### Exercise brief
Using the listing below, please print exactly the lines from the one with "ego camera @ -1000" through the one with "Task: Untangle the". Leave out every picture.

▼

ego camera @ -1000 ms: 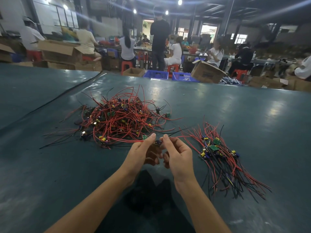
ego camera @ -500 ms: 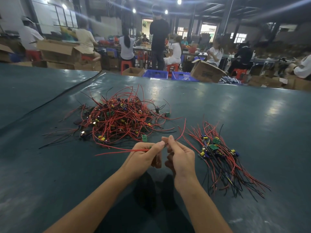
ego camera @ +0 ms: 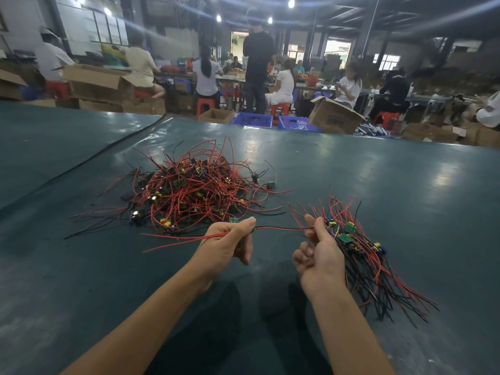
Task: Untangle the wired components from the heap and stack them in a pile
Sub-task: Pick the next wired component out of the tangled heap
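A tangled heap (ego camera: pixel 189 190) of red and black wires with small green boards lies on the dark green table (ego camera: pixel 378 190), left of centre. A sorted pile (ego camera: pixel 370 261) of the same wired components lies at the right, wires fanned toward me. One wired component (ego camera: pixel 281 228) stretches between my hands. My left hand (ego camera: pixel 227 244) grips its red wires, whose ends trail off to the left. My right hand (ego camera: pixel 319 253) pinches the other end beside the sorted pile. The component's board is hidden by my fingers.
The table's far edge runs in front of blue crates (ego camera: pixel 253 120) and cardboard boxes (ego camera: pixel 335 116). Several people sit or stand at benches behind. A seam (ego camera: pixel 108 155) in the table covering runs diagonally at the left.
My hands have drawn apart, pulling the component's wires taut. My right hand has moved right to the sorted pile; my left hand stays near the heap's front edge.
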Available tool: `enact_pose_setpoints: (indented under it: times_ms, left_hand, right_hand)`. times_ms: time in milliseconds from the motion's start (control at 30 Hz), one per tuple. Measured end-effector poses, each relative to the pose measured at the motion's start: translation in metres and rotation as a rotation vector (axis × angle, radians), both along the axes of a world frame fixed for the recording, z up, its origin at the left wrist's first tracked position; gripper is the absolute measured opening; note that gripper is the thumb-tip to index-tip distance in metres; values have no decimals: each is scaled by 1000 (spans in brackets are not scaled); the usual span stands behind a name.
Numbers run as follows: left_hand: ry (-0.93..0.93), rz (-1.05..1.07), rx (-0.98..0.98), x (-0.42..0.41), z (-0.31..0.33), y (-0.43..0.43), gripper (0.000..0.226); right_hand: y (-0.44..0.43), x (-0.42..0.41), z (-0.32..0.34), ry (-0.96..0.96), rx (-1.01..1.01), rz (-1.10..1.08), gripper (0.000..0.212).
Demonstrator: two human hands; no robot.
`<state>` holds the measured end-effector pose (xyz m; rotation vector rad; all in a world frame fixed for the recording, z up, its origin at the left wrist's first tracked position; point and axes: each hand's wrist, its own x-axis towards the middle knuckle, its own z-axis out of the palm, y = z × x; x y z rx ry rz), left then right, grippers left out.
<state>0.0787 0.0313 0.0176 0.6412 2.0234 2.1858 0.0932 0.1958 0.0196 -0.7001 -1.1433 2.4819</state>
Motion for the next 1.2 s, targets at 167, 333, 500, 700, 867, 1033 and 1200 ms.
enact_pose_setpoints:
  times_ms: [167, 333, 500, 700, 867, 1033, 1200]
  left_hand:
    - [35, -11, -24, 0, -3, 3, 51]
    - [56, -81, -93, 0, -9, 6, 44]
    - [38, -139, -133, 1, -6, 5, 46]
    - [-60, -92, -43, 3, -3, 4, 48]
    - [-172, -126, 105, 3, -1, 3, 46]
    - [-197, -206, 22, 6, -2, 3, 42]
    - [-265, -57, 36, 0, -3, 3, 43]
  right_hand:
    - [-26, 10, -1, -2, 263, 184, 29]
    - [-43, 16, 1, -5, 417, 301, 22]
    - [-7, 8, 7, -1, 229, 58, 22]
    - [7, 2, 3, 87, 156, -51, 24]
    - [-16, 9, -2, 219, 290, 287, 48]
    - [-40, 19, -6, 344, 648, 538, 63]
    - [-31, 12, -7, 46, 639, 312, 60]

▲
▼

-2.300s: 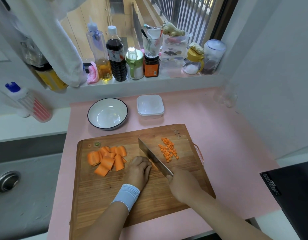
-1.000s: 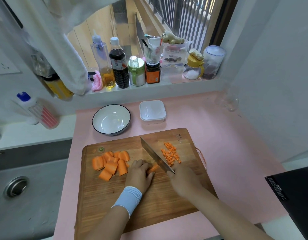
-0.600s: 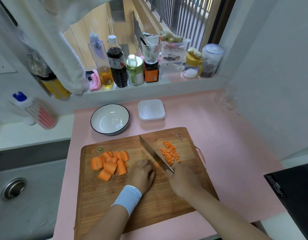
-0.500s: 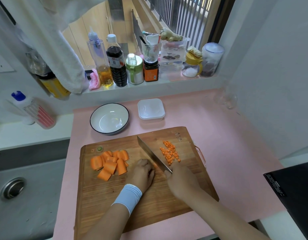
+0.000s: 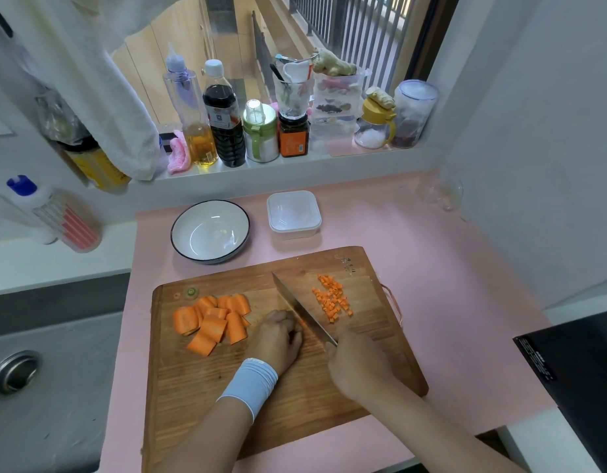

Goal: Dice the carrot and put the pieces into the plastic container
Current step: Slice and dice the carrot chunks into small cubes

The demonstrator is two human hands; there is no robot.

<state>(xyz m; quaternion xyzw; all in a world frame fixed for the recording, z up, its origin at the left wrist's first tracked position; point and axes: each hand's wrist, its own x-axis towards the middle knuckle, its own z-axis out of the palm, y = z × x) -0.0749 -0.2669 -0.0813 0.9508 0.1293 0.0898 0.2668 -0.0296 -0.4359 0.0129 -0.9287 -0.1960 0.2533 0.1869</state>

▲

### Answer for the task
ego camera @ -1000 ms: 
ego camera @ -500 ms: 
ego camera @ +0 ms: 
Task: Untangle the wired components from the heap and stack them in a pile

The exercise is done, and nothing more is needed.